» **What you will do**
Find the string "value" in the data, then copy every line where it is found.

» **Supplied material**
▼

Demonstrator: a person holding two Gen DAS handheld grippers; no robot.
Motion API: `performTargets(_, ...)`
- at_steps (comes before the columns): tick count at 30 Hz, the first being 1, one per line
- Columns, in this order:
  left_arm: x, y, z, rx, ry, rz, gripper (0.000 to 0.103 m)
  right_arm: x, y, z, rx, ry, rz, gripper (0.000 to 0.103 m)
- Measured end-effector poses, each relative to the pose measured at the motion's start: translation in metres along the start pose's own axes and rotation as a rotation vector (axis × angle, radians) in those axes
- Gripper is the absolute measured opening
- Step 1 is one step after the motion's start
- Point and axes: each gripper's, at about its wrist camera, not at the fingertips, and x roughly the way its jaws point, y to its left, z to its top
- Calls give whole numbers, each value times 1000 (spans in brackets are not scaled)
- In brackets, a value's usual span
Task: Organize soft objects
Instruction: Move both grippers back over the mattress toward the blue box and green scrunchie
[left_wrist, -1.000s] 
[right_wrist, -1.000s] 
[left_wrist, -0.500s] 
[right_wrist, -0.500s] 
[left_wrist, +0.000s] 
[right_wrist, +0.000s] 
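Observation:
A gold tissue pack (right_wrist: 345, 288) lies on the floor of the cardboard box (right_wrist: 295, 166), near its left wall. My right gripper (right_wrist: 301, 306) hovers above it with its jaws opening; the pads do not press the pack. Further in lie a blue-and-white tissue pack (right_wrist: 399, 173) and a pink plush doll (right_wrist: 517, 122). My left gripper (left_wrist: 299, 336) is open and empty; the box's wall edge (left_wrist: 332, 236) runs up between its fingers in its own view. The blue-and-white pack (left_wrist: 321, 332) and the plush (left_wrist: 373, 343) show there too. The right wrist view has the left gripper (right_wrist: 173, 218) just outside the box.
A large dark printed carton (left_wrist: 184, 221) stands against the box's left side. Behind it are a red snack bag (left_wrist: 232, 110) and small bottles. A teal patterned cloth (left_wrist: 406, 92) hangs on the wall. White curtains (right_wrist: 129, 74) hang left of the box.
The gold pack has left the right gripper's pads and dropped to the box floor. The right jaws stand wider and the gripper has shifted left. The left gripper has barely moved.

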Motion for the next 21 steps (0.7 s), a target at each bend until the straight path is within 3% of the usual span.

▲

» **Task answer**
- Calls give whole numbers, each value times 1000 (spans in brackets are not scaled)
- In brackets, a value's usual span

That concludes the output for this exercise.